◆ Action item ◆
Produce an exact copy of the lines below, starting at the first and ending with the line containing "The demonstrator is".

BEGIN

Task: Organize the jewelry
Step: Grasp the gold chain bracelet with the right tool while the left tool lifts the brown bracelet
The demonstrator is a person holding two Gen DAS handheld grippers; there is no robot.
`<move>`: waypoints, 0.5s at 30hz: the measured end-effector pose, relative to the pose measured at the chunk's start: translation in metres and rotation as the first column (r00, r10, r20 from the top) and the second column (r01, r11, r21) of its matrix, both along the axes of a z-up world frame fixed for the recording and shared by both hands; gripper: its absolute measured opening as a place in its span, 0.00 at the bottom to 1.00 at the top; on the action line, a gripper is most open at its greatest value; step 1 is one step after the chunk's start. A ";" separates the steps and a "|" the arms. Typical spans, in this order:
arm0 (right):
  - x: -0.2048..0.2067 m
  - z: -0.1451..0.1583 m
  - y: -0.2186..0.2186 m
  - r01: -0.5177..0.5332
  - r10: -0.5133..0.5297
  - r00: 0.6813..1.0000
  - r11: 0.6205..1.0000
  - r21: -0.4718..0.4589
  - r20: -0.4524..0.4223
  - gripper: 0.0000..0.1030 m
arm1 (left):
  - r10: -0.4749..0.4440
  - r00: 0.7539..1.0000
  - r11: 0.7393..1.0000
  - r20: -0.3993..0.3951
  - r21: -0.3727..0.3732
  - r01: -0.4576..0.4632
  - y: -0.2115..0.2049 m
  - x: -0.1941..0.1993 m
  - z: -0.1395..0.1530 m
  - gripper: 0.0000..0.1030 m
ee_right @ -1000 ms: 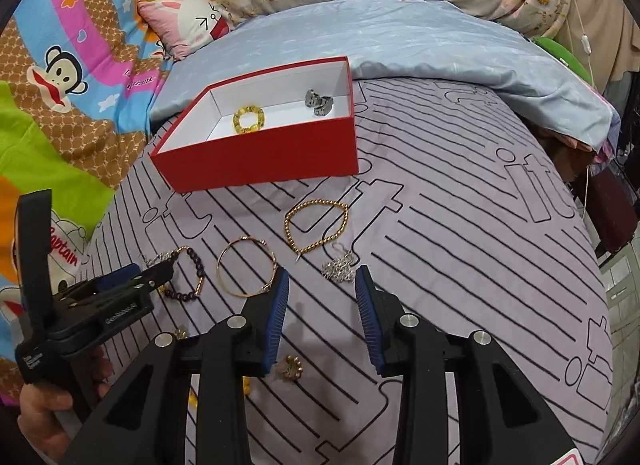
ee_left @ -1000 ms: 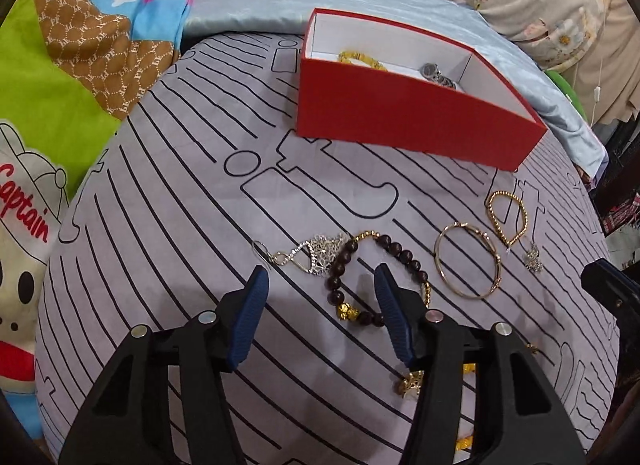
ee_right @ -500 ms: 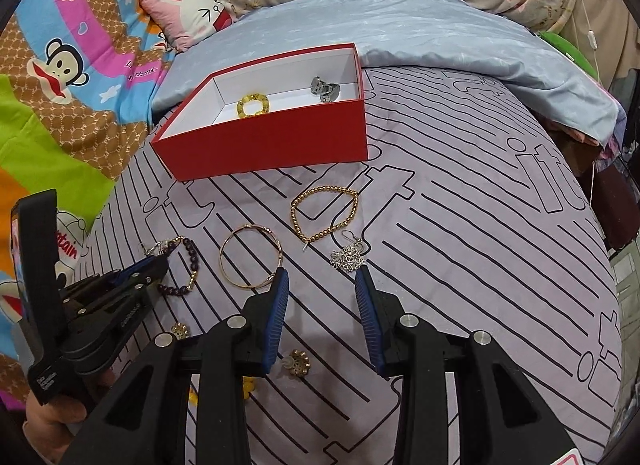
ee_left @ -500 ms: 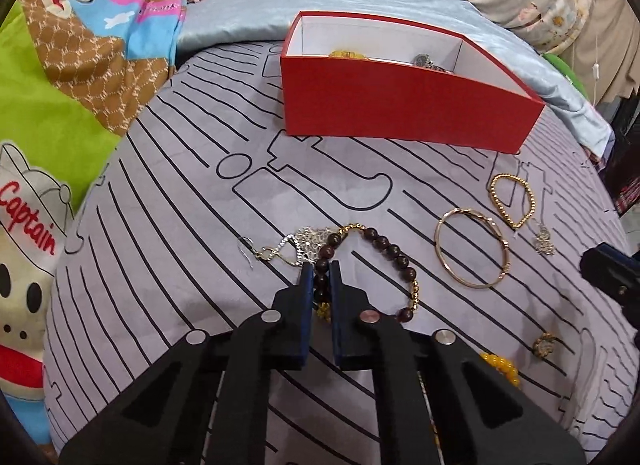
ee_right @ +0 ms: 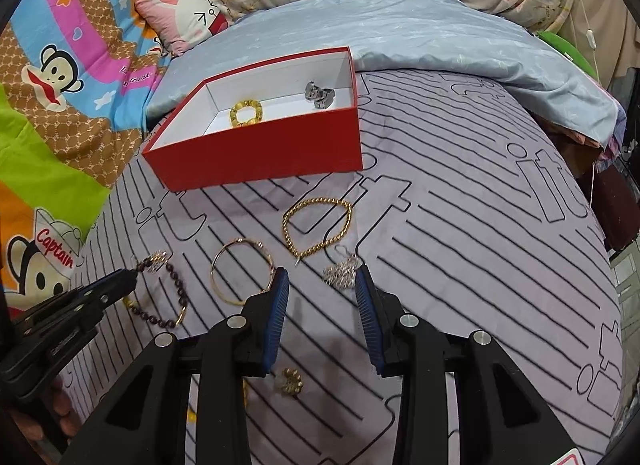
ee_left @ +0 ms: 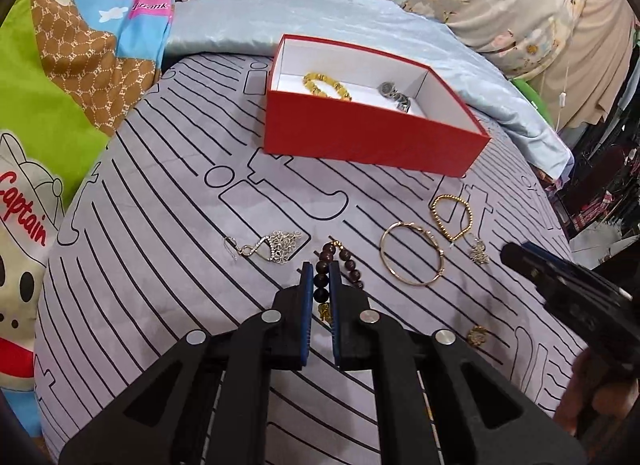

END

◆ Answer to this task ◆
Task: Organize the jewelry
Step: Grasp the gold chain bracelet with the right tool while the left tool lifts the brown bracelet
The demonstrator is a person holding two Gen DAS handheld grippers; there is no robot.

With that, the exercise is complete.